### Exercise requirements
For the records below, print the lines from the line with "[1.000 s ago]" through the line with "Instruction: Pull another" exactly as written; include both end lines and exclude the rest.

### Data listing
● ● ● ●
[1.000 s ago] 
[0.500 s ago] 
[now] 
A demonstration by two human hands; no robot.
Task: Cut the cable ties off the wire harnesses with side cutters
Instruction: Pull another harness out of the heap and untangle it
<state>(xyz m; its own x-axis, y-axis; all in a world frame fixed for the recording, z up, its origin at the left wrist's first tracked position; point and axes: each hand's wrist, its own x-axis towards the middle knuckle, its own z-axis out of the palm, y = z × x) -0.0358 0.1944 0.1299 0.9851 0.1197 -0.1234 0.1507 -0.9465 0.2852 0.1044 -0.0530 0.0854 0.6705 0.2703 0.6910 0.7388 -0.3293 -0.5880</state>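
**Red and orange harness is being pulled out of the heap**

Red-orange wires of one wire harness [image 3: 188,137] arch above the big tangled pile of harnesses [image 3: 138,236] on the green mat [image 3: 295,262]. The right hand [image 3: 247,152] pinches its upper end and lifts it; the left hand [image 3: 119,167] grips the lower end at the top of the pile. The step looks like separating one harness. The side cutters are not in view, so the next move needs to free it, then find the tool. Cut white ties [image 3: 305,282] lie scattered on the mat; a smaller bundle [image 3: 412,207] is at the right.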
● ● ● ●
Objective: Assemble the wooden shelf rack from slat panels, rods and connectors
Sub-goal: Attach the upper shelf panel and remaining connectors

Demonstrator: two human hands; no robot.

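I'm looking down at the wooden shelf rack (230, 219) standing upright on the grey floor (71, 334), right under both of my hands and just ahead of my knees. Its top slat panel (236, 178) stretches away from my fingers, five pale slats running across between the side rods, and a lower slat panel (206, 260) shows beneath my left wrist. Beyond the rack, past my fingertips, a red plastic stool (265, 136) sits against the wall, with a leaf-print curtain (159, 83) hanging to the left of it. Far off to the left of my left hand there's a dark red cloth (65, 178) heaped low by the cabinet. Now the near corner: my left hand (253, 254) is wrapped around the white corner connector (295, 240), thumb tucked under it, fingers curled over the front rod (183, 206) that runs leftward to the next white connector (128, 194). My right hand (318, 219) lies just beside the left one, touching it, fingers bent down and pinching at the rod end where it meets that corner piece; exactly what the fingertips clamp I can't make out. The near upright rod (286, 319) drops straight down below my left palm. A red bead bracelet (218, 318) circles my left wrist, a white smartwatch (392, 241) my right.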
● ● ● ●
### Response to this task
[1.000 s ago] 
[0.500 s ago] 
[now] 
A demonstration by two human hands; no robot.
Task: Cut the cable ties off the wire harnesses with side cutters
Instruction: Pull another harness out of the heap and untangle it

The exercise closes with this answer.